The modern version of the 1st Warsaw Armoured Brigade was formed in 1994 and was subordinated to the 16th Pomeranian Mechanised Division. On August 29, 2019, the brigade was transferred under the command of the newly formed 18th "Żelazna" Mechanised Division, which is intended to help safeguard Poland's eastern border.

In April 2021, 1WAB troops were deployed to the Belarus-Poland border.

In August 2023, 10,000 troops were sent to help the Polish Border Guard police the border with Belarus so as "to deter the aggressor, so that he does not dare to attack us." Defense Minister Mariusz Błaszczak he was not ruling out closing the border, and "Everything that happens in Belarus is coordinated with Russia’s actions." 1WAB troops were deployed there as a result of this announcement.
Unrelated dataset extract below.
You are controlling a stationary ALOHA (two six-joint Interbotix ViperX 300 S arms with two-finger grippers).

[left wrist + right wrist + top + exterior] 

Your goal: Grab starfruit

On 6 June 2024 Mateusz Sitek, who was a soldier of 1WAB, suffered injuries while patrolling the Belarus-Poland border. He had been serving in the 1WAB from 18 December 2023; initially, he had served in the ranks of the Territorial Defense Force.

==Structure==

- The 1st Warsaw Armoured Brigade "Tadeusz Kościuszko" is headquartered in Wesoła and structured as follows:
  - Command Battalion in Wesoła
  - Tank Battalion in Wesoła with M1A1 FEP Abrams
  - 1st Mechanised Battalion in Chełm with BWP-1 infantry fighting vehicles
  - 3rd Mechanised Battalion in Zamość with BWP-1 infantry fighting vehicles
  - Self-propelled Artillery Group in Chełm with 2S1 Gvozdika 122mm self-propelled howitzers
  - Anti-aircraft Group in Siedlce with ZUR-23-2 kg "Jodek-G" anti-aircraft systems and Grom surface-to-air missiles
  - Reconnaissance Company in Siedlce with BRDM-2 vehicles
  - Engineer Company in Siedlce
  - Logistic Battalion in Wesoła

==Popular culture==
The Polish TV series Czterej pancerni i pies (Four tank men and a dog) featured the adventures of a tank crew from this brigade.